* [What you need to do] Every line of the data below must be given again exactly.

* [Data below]
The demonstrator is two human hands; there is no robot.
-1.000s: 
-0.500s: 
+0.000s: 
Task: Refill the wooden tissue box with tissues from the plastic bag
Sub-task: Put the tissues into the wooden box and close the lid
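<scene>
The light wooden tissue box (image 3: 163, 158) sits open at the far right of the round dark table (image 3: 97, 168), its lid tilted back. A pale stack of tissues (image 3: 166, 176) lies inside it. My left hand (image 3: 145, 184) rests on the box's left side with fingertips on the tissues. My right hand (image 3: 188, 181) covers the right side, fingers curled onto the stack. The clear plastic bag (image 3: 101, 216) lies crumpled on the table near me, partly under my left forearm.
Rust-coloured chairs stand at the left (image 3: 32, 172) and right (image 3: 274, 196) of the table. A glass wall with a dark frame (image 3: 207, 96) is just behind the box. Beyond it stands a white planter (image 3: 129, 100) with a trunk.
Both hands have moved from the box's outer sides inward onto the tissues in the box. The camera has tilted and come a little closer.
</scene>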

* [Reply to the task]
The demonstrator is two human hands; there is no robot.
-1.000s: 
-0.500s: 
+0.000s: 
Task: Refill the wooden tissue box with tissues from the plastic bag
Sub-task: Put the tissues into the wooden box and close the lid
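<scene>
The light wooden tissue box (image 3: 163, 158) sits open at the far right of the round dark table (image 3: 97, 168), its lid tilted back. A pale stack of tissues (image 3: 166, 176) lies inside it. My left hand (image 3: 145, 184) rests on the box's left side with fingertips on the tissues. My right hand (image 3: 188, 181) covers the right side, fingers curled onto the stack. The clear plastic bag (image 3: 101, 216) lies crumpled on the table near me, partly under my left forearm.
Rust-coloured chairs stand at the left (image 3: 32, 172) and right (image 3: 274, 196) of the table. A glass wall with a dark frame (image 3: 207, 96) is just behind the box. Beyond it stands a white planter (image 3: 129, 100) with a trunk.
Both hands have moved from the box's outer sides inward onto the tissues in the box. The camera has tilted and come a little closer.
</scene>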

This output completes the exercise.